É imperioso investir em Educação, Inovação e Globalização do conhecimento. Articulando a filantropia empresarial com a rede do setor público, setor privado, terceiro setor e Universidades/Institutos de Pesquisa em muito se avançará em novas descobertas. As alianças não são difíceis e requerem visões a longo prazo.

No momento de se debater como cortar os gastos com a Saúde, devemos ter a certeza de que protegemos aqueles que não são capazes de levantar a voz por si mesmos. Veja o baixo interesse na pesquisa contra o câncer pediátrico. As crianças doentes não podem advogar por elas mesmas. Não votam. Não contribuem para campanhas. Não têm lobistas.

O Governo Federal deveria investir mais na pesquisa do câncer pediátrico. Entretanto, reconhecemos a presença de inúmeras outras demandas. Vamos, então, usar as forças do mercado e técnicas de financiamento inovadoras para preencher esta lacuna.

Precisamos buscar na filantropia empresarial investimentos estruturantes, não apenas nas emergências, mas enraizar a cultura de doações corporativas, compartilhadas com as instituições de pesquisa e poder público, visando a promoção do desenvolvimento de jovens pesquisadores no Brasil e autonomia no país no desenvolvimento de novos medicamentos.

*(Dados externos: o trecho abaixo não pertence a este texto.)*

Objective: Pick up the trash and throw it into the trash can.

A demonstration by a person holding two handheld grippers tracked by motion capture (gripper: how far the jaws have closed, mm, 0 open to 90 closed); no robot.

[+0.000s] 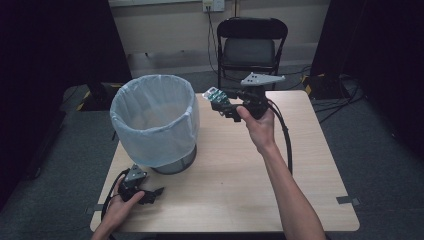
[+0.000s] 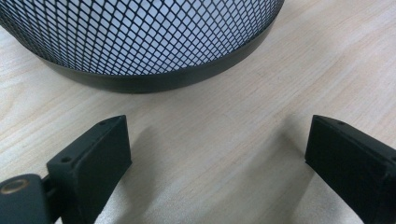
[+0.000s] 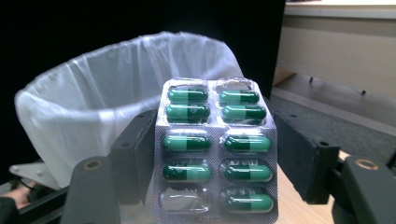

Nada justifica nosso país importar de diferentes países vários princípios ativos contra o câncer e outras doenças e simplesmente envasá-los. Este é um papel secundário, além de ser desmotivador para a permanência em nosso país de milhares de pós-graduandos egressos das Universidades brasileiras, que com frequência migram para os países desenvolvidos. Jovens pesquisadores, altamente engajados com novas tecnologias, utilizando sua expertise em nosso país representam a cristalização do almejado desenvolvimento sustentável da nação.


*Silvia Brandalise é fundadora e diretora do Centro Infantil Boldrini e do Centro de Pesquisas Boldrini. Professora aposentada do Departamento de Pediatria/FCM/UNICAMP e membro fundador da Sociedade Brasileira de Oncologia Pediátrica.